A day after Washington Wizards Coach Doug Collins lashed out at his players for their uninspired practices following a 98-79 loss to the Portland Trail Blazers, the team was put through an intense, two-hour workout that guard Larry Hughes likened to training camp.
"I was very happy with the way the team responded," Collins said outside of the Wizards' locker room at MCI Center. "They practiced hard. They were focused. And to a man, they all knew that we have to be better."
Tuesday night "was probably the best thing that could have happened to this team," he added. "It gave me a chance to address a lot of the things I've been feeling. And the reality of it is that it was right there for everyone to see."
The 10-9 Blazers dominated Washington from the outset, dictating the tempo, racing to a double-digit lead that at one point reached 26 and, in the end, handing the Wizards their worst defeat of the season.
The sellout crowd at MCI Center booed. Guard Michael Jordan called the performance "sad" and "embarrassing." And Collins, who rarely criticizes his team publicly, cited the players' lack of intensity in practice the day before for their flat performance.
"From my standpoint, what it said to me more than anything else is that we have to have tougher, more competitive practices," Collins said. "The duration is not as important as the intensity. And for us to get a different identity. Right now we don't have an identity. Whenever I've been in situations like this, Chicago or Detroit, I always say it goes back to the practice court. And to the habits you are practicing and what you're doing to prepare yourself for the game. We're not a good practicing team, and that has to change. That doesn't mean I have to be yelling and ranting and raving, but I've got to put demands on this team and that we do things right and we do them with intensity."

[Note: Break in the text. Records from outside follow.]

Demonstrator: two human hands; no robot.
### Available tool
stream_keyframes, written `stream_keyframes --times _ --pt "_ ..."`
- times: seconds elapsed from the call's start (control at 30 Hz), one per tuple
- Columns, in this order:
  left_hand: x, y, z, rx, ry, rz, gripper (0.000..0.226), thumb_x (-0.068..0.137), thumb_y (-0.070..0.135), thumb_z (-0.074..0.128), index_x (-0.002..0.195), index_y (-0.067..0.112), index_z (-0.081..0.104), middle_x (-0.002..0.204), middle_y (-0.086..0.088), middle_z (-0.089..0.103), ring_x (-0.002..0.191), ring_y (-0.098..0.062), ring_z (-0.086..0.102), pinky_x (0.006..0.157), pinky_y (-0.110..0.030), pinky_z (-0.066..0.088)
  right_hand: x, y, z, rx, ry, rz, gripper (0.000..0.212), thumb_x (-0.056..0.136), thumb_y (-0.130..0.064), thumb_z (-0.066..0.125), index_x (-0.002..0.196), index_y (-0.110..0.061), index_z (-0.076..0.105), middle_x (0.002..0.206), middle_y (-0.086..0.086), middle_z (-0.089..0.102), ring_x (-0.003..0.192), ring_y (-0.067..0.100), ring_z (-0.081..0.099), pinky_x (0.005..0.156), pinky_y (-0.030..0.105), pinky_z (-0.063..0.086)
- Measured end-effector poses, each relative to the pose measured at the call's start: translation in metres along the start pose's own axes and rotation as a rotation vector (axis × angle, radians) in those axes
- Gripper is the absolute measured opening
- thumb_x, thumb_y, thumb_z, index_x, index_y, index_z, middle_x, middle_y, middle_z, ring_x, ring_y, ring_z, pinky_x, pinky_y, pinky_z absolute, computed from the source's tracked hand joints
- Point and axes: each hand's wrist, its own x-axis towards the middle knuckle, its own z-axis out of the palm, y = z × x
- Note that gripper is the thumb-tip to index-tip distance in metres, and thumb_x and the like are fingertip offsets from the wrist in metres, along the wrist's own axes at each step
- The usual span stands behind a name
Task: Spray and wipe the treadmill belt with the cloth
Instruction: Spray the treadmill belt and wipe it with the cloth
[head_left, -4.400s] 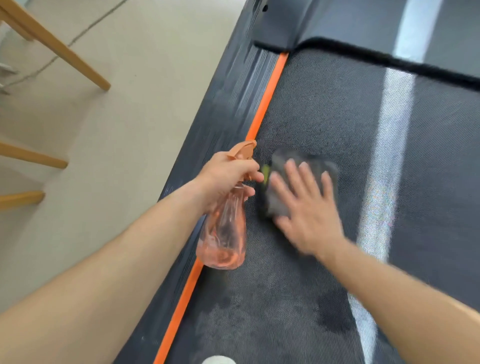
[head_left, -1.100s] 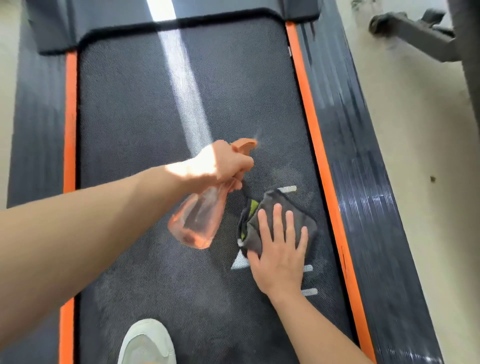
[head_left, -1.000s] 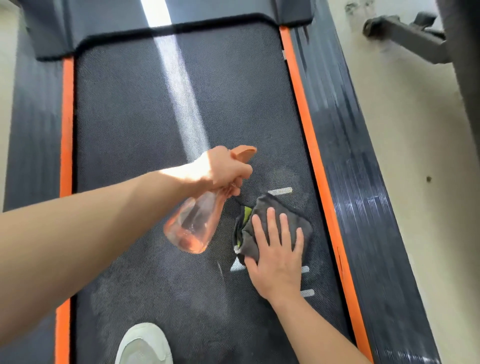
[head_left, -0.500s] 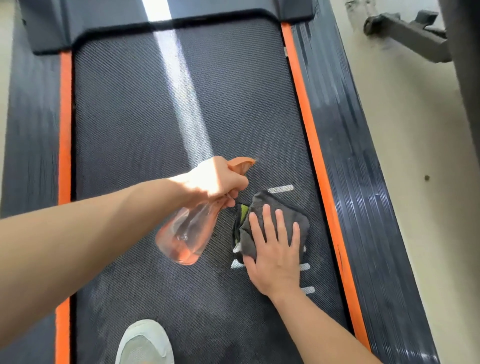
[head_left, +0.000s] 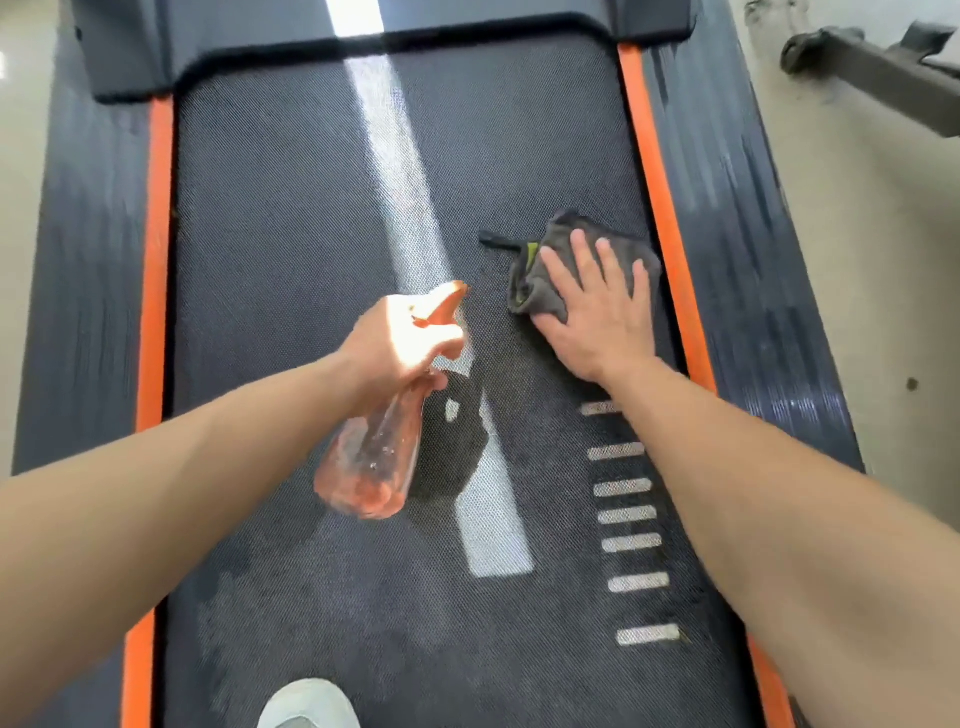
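The black treadmill belt (head_left: 291, 218) fills the view, edged by orange strips on both sides. My left hand (head_left: 400, 348) grips the neck of a clear orange spray bottle (head_left: 371, 462) held above the belt's middle, nozzle pointing forward and right. My right hand (head_left: 597, 306) lies flat, fingers spread, pressing a dark grey cloth (head_left: 571, 244) with a green tag onto the belt near the right orange strip (head_left: 660, 208). Damp patches show on the near part of the belt.
A black motor cover (head_left: 260, 36) closes the belt's far end. Ribbed side rails (head_left: 743, 270) flank the belt. A white shoe (head_left: 309, 704) stands on the belt at the bottom edge. A dark metal frame (head_left: 872, 73) lies on the floor at the far right.
My right hand has pushed the cloth forward along the belt's right side, uncovering the row of white marks. The bottle has stayed over the belt's middle.
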Motion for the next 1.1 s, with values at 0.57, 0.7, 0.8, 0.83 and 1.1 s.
stream_keyframes --times 0.57,0.7,0.8,0.83,1.1 --pt "-0.011 0.011 0.024 0.054 -0.055 0.001 0.016 0.078 0.014 0.065 0.092 0.006 0.063 0.076 -0.001 0.059 0.051 -0.017 0.062 0.067 -0.048 0.062 -0.013 -0.001 0.007 0.004 0.001 0.003 0.074 0.095 -0.067 0.031 0.162 -0.041 0.011 0.173 -0.004 -0.002 0.158 0.023 0.001 0.123 0.056 -0.001" --pt "-0.018 -0.002 0.007 0.136 0.089 -0.061 0.020 0.088 0.019 0.069 0.106 0.012 0.073 0.080 0.003 0.068 0.051 -0.016 0.073 0.054 -0.022 0.054 -0.020 -0.030 0.013 0.052 0.063 0.066 0.078 0.093 -0.067 0.025 0.163 -0.034 0.015 0.173 0.003 0.002 0.158 0.029 0.002 0.122 0.060 -0.002" --pt "-0.025 -0.014 -0.008 0.084 0.144 -0.117 0.025 0.087 0.014 0.068 0.109 0.002 0.073 0.076 -0.002 0.068 0.045 -0.012 0.068 0.054 -0.023 0.053 -0.077 -0.053 0.038 -0.054 0.095 -0.151 0.090 0.082 -0.068 0.035 0.161 -0.027 0.024 0.171 0.008 0.013 0.156 0.034 0.015 0.121 0.063 0.005" --pt "-0.028 -0.019 -0.014 0.048 0.170 -0.145 0.024 0.085 0.012 0.068 0.106 0.000 0.073 0.076 -0.002 0.067 0.044 -0.013 0.067 0.053 -0.025 0.054 -0.096 -0.062 0.045 -0.079 0.089 -0.254 0.093 0.080 -0.067 0.045 0.161 -0.025 0.024 0.170 0.010 0.016 0.155 0.036 0.019 0.121 0.064 0.009" --pt "-0.040 -0.048 -0.066 -0.026 0.251 -0.189 0.006 0.083 0.007 0.069 0.088 0.008 0.070 0.076 -0.002 0.064 0.044 -0.017 0.065 0.049 -0.022 0.050 -0.019 -0.117 0.029 -0.237 0.022 -0.530 0.080 0.091 -0.064 0.045 0.160 -0.030 0.026 0.170 0.010 0.018 0.154 0.033 0.022 0.118 0.063 0.016"
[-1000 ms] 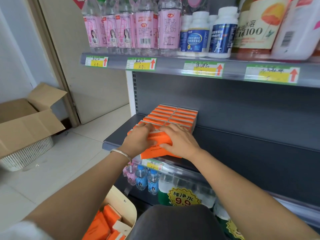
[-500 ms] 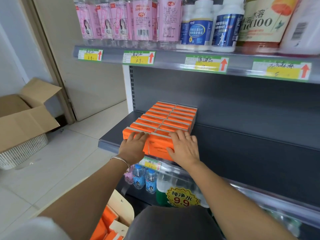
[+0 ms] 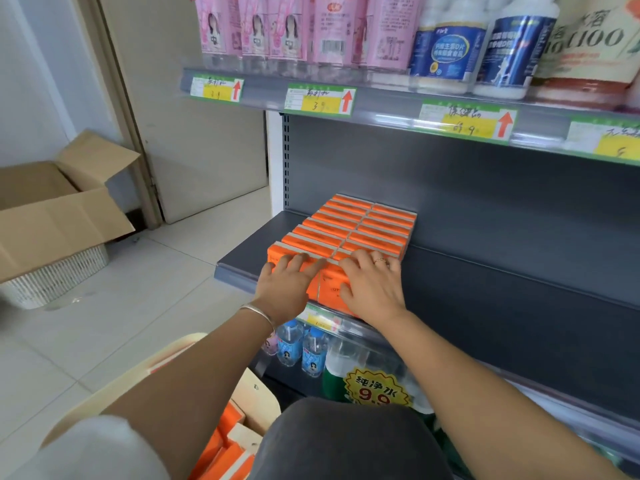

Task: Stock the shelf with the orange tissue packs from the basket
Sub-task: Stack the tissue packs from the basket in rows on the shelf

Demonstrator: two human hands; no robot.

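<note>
Orange tissue packs (image 3: 360, 223) stand on edge in two rows on the dark grey shelf (image 3: 485, 289), reaching from the back wall to the front lip. My left hand (image 3: 284, 289) lies flat on the front pack of the left row (image 3: 277, 252), fingers spread over its top edge. In the same way, my right hand (image 3: 372, 285) presses on the front pack of the right row (image 3: 329, 289). Neither hand grips a pack. At the bottom, partly behind my left arm, the cream basket (image 3: 256, 403) holds more orange packs (image 3: 225, 445).
An upper shelf (image 3: 381, 109) with price tags carries pink and blue bottles close overhead. Water bottles (image 3: 301, 348) fill the shelf below. On the left, an open cardboard box (image 3: 52, 209) sits on a white basket (image 3: 59, 275) on the tiled floor. My knee is at bottom centre.
The two packs I held tilted a second ago now stand upright at the front of the rows. Both hands have flattened against them, pushing them back.
</note>
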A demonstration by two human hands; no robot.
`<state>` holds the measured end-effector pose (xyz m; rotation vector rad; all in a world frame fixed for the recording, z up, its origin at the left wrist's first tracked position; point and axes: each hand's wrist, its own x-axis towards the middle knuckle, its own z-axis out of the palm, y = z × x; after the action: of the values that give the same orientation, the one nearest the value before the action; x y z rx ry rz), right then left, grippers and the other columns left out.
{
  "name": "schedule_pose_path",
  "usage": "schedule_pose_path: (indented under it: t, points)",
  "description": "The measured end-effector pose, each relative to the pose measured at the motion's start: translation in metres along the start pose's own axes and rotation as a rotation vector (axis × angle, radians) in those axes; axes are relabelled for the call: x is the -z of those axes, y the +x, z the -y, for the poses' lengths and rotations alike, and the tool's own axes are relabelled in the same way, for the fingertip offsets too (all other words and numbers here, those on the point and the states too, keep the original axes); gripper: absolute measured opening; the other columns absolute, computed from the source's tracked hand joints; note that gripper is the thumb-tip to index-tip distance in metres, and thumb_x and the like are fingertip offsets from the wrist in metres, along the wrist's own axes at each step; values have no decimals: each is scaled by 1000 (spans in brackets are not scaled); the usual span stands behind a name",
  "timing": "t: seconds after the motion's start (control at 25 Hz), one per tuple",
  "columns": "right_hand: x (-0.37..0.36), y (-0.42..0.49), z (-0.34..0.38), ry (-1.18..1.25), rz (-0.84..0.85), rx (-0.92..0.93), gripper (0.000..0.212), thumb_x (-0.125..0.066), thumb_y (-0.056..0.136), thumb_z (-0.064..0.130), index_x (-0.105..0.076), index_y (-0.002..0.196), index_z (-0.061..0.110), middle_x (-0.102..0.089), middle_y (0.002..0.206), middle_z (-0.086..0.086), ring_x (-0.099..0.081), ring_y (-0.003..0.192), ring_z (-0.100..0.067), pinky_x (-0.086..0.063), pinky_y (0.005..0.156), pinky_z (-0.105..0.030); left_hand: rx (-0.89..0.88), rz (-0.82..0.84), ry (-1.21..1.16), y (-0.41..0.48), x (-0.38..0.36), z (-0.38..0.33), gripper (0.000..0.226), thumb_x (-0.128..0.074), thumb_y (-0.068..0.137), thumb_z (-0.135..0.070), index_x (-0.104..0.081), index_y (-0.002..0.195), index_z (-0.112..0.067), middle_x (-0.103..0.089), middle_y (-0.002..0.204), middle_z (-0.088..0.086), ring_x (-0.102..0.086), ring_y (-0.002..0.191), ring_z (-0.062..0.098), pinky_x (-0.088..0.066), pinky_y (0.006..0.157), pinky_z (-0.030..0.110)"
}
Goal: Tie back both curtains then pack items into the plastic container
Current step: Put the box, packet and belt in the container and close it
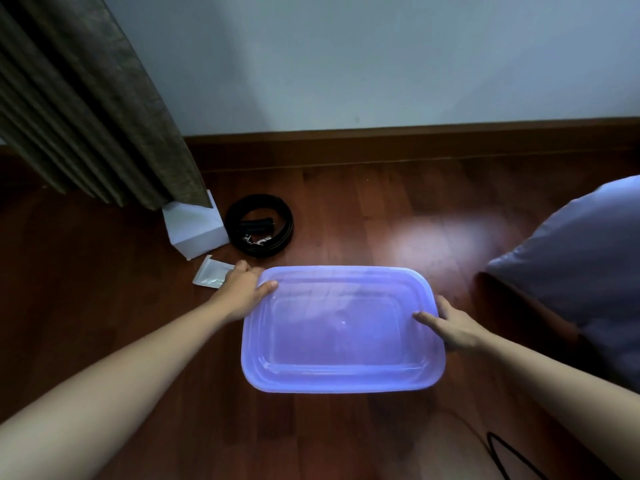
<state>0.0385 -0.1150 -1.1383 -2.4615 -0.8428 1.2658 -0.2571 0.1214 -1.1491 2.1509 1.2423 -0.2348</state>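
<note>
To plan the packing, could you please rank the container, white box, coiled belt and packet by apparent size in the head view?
1. container, nearest the camera.
2. coiled belt and white box: about alike; the curtain hides part of the box.
3. packet, partly hidden by the left hand.

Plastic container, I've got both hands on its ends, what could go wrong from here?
1. The left hand grips the plastic container right beside the white sachet; moving the container that way could push or cover it.
2. The curtain hem overlaps the white box, so pulling the box out may tug the fabric.
3. A black cable lies on the floor below the right hand and might snag the arm.
</note>
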Motion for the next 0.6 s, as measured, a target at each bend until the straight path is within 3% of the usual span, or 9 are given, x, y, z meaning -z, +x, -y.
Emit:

Yesterday, there was no film session and no walk-through, just an exhausting, up-and-down-the-court workout. It was something several players said they needed and deserved.
"Sometimes players think they are playing harder than they really are," said Hughes, who had a team-high 17 points and 11 rebounds Tuesday night. "We worked pretty hard today. It was like a mini training camp. But if we want to be a good team, we have to work hard. We have to fight through pains and tired legs and not wanting to be here [for practice]. That's something we're going to have to do if we want to get the rewards."
Forward Bryon Russell added: "It was good. It was one of those practices that's either going to make us or break us. We worked, and that's something we needed to do. . . . If we don't start giving it our all, we're going to finish below .500 and not make the playoffs. [Tuesday's loss] was the whole team. None of us came ready to play. I'm sure practice everyday from now on is going to be good."
The Wizards will find out whether their new-and-improved approach to practices actually pays off Friday when they begin a three-game road trip in New Jersey. They continue on to Toronto, where they will face a Vince Carter-less Raptors squad on Sunday before wrapping up in Atlanta on Tuesday.
"We've only played 21 games," Collins said. "We've got 61 games left. We have a lot of time to get things right and make the playoffs."
Wizards Notes: Injured rookie guard Juan Dixon, who underwent an MRI exam on his sprained left elbow yesterday, is not likely to return to the lineup for at least another two weeks, Collins said. The results of the exam won't be known until today, a team spokesman said. . . . A Toronto spokesman said the team has no plans for any tribute to commemorate Jordan's final appearance at Air Canada Centre on Sunday.